[Work item]
Omitting the pictures, print every line below exactly as it stands.

[Extracted information]
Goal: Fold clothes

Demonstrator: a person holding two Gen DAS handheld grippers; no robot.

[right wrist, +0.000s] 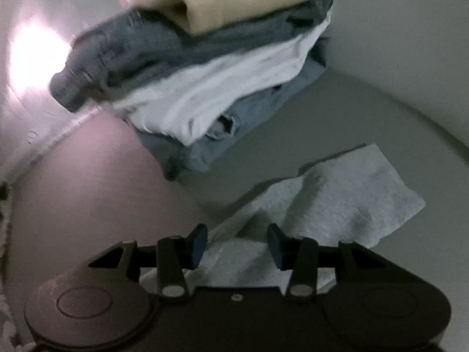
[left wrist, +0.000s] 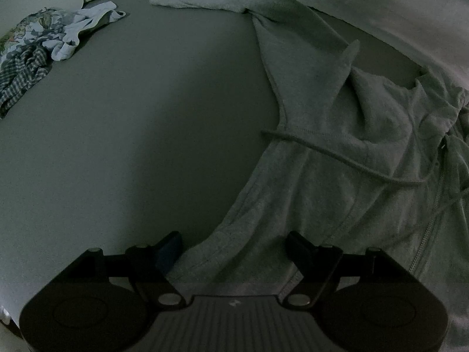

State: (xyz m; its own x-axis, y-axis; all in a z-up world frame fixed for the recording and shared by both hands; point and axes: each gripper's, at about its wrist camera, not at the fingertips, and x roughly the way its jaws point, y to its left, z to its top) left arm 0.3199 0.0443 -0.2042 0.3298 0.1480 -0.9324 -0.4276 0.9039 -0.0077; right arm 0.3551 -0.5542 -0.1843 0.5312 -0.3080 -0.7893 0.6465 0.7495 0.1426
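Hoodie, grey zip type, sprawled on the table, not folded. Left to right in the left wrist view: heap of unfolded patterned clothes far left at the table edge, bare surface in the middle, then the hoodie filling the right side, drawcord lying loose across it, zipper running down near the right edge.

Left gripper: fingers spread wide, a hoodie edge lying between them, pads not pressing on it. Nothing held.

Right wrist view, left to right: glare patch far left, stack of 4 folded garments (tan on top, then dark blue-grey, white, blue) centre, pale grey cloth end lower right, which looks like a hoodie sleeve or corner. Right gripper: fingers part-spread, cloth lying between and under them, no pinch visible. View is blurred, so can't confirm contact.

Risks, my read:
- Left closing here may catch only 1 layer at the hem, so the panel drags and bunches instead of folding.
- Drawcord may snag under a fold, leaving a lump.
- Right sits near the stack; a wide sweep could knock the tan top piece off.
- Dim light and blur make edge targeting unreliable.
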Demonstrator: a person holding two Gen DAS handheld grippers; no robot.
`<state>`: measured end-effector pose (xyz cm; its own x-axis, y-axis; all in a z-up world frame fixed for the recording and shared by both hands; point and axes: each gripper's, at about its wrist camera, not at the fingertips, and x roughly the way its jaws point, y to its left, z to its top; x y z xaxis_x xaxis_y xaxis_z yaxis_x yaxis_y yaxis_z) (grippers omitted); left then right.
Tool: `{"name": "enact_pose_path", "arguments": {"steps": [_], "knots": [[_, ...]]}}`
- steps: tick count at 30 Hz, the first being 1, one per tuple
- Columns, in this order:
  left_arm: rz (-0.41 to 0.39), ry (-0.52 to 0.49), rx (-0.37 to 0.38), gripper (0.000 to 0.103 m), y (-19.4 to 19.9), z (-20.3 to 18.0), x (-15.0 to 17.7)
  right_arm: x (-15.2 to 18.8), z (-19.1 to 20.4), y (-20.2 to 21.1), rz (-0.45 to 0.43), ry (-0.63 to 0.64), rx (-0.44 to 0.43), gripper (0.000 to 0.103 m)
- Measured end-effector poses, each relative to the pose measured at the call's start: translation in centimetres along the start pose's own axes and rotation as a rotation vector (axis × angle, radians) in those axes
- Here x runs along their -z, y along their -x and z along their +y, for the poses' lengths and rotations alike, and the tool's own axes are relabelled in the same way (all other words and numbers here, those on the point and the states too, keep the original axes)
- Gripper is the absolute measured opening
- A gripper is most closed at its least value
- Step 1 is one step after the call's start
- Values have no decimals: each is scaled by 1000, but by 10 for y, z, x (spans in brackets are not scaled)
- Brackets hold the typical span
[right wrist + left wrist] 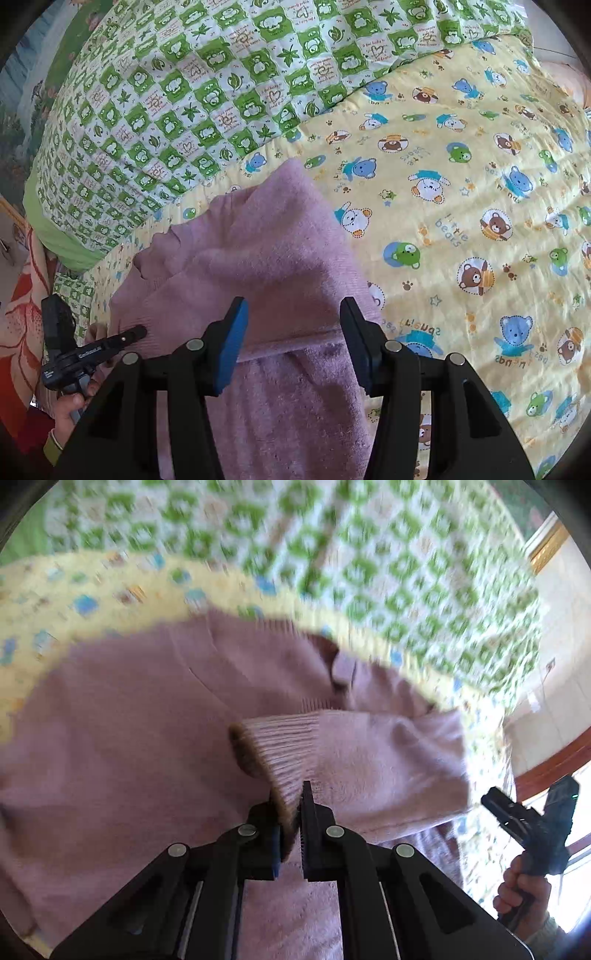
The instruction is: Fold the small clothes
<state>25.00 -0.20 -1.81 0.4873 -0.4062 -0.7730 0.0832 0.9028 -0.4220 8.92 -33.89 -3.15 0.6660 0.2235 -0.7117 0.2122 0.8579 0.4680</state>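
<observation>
So, starting closest in: the left tongs [293,812] at the bottom middle of the left view are clamped on the cuff [273,749] of the pink sweater [129,720]. The ribbed edge is pinched right between the pads, and the sleeve [388,749] stretches off toward the right of the frame, lying across the sweater's body. My guess is the sleeve is being folded inward over the chest, which is why it's held by the cuff: grab the end and the rest follows. That view is smeared with motion blur, so finer detail is hard to read.

Over in the right view, the right tongs [291,332] at the bottom middle stand apart with nothing pinched. They hover over the sweater [266,266], which runs under them and up to the frame's middle. Looks like they're just waiting their turn, maybe ready to pin the fabric down or take the other side.

At the lower left of that view you can see the left tongs [136,332] from the side, tip against the sweater's edge.

Farther out, the sweater sits on a yellow bear-print sheet [461,184] on a bed, and beyond that, across the top, is a green checked quilt [184,92].
</observation>
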Motion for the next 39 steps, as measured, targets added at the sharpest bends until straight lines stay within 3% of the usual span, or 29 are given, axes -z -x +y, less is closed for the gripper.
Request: {"name": "enact_pose_path", "arguments": {"steps": [4, 6, 9, 15, 17, 20, 24, 26, 31, 34, 38, 39], "knots": [[-85, 51, -29, 5, 42, 29, -4, -10, -4, 8, -25, -11, 15, 53], [-51, 75, -72, 5, 39, 55, 1, -15, -5, 8, -29, -18, 19, 53], [-13, 147, -73, 5, 27, 80, 12, -21, -2, -2, -14, -8, 28, 53], [-5, 202, -101, 5, 29, 98, 32, -33, 18, -44, 62, 69, 30, 54], [14, 221, -94, 5, 25, 96, 34, -40, 21, -58, 64, 85, 41, 60], [8, 254, -47, 5, 35, 91, 37, -47, 17, -75, 72, 64, 60, 61], [13, 376, 101, 5, 50, 89, 40, -49, 8, -97, 133, 17, 13, 60], [16, 386, 134, 5, 56, 83, 33, -48, 8, -103, 155, 30, -30, 8], [14, 383, 220, 5, 66, 70, 20, -73, 11, -76, 106, 76, -58, 7], [45, 379, 156, 5, 50, 80, 27, -80, 18, -77, 125, 158, -5, 7], [139, 403, 13, 5, 7, 114, 44, -77, 17, -98, 163, 195, 66, 7], [137, 412, 24, 5, 3, 119, 46, -75, 15, -102, 168, 195, 79, 7]]}}
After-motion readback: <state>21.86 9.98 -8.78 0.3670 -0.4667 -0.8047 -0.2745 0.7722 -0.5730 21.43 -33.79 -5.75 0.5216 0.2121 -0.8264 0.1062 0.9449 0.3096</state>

[Written reply]
Goal: Fold clothes

Demonstrator: a person holding two Gen DAS handheld grippers; no robot.

[right wrist, +0.000s] 
[left wrist, +0.000s] 

State: (xyz m; its own x-axis, y-axis; all in a z-up world frame fixed for the recording and shared by both hands; point and axes: each gripper's, at about its wrist camera, not at the fingertips, and x roughly the way its jaws point, y to its left, z to its top) left arm 0.3199 0.0443 -0.2042 0.3298 0.1480 -0.9324 -0.4276 0.9039 -0.0077; right arm 0.3551 -0.5542 -0.1843 0.5312 -0.3080 -0.7893 0.6465 0.7495 0.1426
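Hoodie, grey zip type, sprawled on the table, not folded. Left to right in the left wrist view: heap of unfolded patterned clothes far left at the table edge, bare surface in the middle, then the hoodie filling the right side, drawcord lying loose across it, zipper running down near the right edge.

Left gripper: fingers spread wide, a hoodie edge lying between them, pads not pressing on it. Nothing held.

Right wrist view, left to right: glare patch far left, stack of 4 folded garments (tan on top, then dark blue-grey, white, blue) centre, pale grey cloth end lower right, which looks like a hoodie sleeve or corner. Right gripper: fingers part-spread, cloth lying between and under them, no pinch visible. View is blurred, so can't confirm contact.

Risks, my read:
- Left closing here may catch only 1 layer at the hem, so the panel drags and bunches instead of folding.
- Drawcord may snag under a fold, leaving a lump.
- Right sits near the stack; a wide sweep could knock the tan top piece off.
- Dim light and blur make edge targeting unreliable.
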Demonstrator: a person holding two Gen DAS handheld grippers; no robot.
`<state>`: measured end-effector pose (xyz cm; its own x-axis, y-axis; all in a z-up world frame fixed for the recording and shared by both hands; point and axes: each gripper's, at about its wrist camera, not at the fingertips, and x roughly the way its jaws point, y to its left, z to its top; x y z xaxis_x xaxis_y xaxis_z yaxis_x yaxis_y yaxis_z) (grippers omitted); left then right.
Tool: `{"name": "enact_pose_path", "arguments": {"steps": [_], "knots": [[_, ...]]}}`
- steps: tick count at 30 Hz, the first being 1, one per tuple
- Columns, in this order:
  left_arm: rz (-0.41 to 0.39), ry (-0.52 to 0.49), rx (-0.37 to 0.38), gripper (0.000 to 0.103 m), y (-19.4 to 19.9), z (-20.3 to 18.0), x (-15.0 to 17.7)
  right_arm: x (-15.2 to 18.8), z (-19.1 to 20.4), y (-20.2 to 21.1), rz (-0.45 to 0.43), ry (-0.63 to 0.64), rx (-0.44 to 0.43), gripper (0.000 to 0.103 m)
- Measured end-effector poses, each relative to the pose measured at the call's start: translation in centimetres along the start pose's own axes and rotation as a rotation vector (axis × angle, radians) in those axes
- Here x runs along their -z, y along their -x and z along their +y, for the poses' lengths and rotations alike, and the tool's own axes are relabelled in the same way (all other words and numbers here, those on the point and the states too, keep the original axes)
- Gripper is the absolute measured opening
- A gripper is most closed at its least value
- Step 1 is one step after the call's start
- Values have no decimals: each is scaled by 1000, but by 10 for y, z, x (spans in brackets are not scaled)
- Brackets hold the typical span
[right wrist + left wrist] 
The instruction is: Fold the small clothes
<state>25.00 -0.20 -1.81 0.4873 -0.4062 -0.7730 0.0832 0.9028 -0.4220 8.92 -33.89 -3.15 0.6660 0.2235 -0.7117 0.2122 0.8579 0.4680</state>
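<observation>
So, starting closest in: the left tongs [293,812] at the bottom middle of the left view are clamped on the cuff [273,749] of the pink sweater [129,720]. The ribbed edge is pinched right between the pads, and the sleeve [388,749] stretches off toward the right of the frame, lying across the sweater's body. My guess is the sleeve is being folded inward over the chest, which is why it's held by the cuff: grab the end and the rest follows. That view is smeared with motion blur, so finer detail is hard to read.

Over in the right view, the right tongs [291,332] at the bottom middle stand apart with nothing pinched. They hover over the sweater [266,266], which runs under them and up to the frame's middle. Looks like they're just waiting their turn, maybe ready to pin the fabric down or take the other side.

At the lower left of that view you can see the left tongs [136,332] from the side, tip against the sweater's edge.

Farther out, the sweater sits on a yellow bear-print sheet [461,184] on a bed, and beyond that, across the top, is a green checked quilt [184,92].
</observation>
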Motion for the next 39 steps, as measured, targets added at the sharpest bends until straight lines stay within 3% of the usual span, or 29 are given, axes -z -x +y, less is closed for the gripper.
Request: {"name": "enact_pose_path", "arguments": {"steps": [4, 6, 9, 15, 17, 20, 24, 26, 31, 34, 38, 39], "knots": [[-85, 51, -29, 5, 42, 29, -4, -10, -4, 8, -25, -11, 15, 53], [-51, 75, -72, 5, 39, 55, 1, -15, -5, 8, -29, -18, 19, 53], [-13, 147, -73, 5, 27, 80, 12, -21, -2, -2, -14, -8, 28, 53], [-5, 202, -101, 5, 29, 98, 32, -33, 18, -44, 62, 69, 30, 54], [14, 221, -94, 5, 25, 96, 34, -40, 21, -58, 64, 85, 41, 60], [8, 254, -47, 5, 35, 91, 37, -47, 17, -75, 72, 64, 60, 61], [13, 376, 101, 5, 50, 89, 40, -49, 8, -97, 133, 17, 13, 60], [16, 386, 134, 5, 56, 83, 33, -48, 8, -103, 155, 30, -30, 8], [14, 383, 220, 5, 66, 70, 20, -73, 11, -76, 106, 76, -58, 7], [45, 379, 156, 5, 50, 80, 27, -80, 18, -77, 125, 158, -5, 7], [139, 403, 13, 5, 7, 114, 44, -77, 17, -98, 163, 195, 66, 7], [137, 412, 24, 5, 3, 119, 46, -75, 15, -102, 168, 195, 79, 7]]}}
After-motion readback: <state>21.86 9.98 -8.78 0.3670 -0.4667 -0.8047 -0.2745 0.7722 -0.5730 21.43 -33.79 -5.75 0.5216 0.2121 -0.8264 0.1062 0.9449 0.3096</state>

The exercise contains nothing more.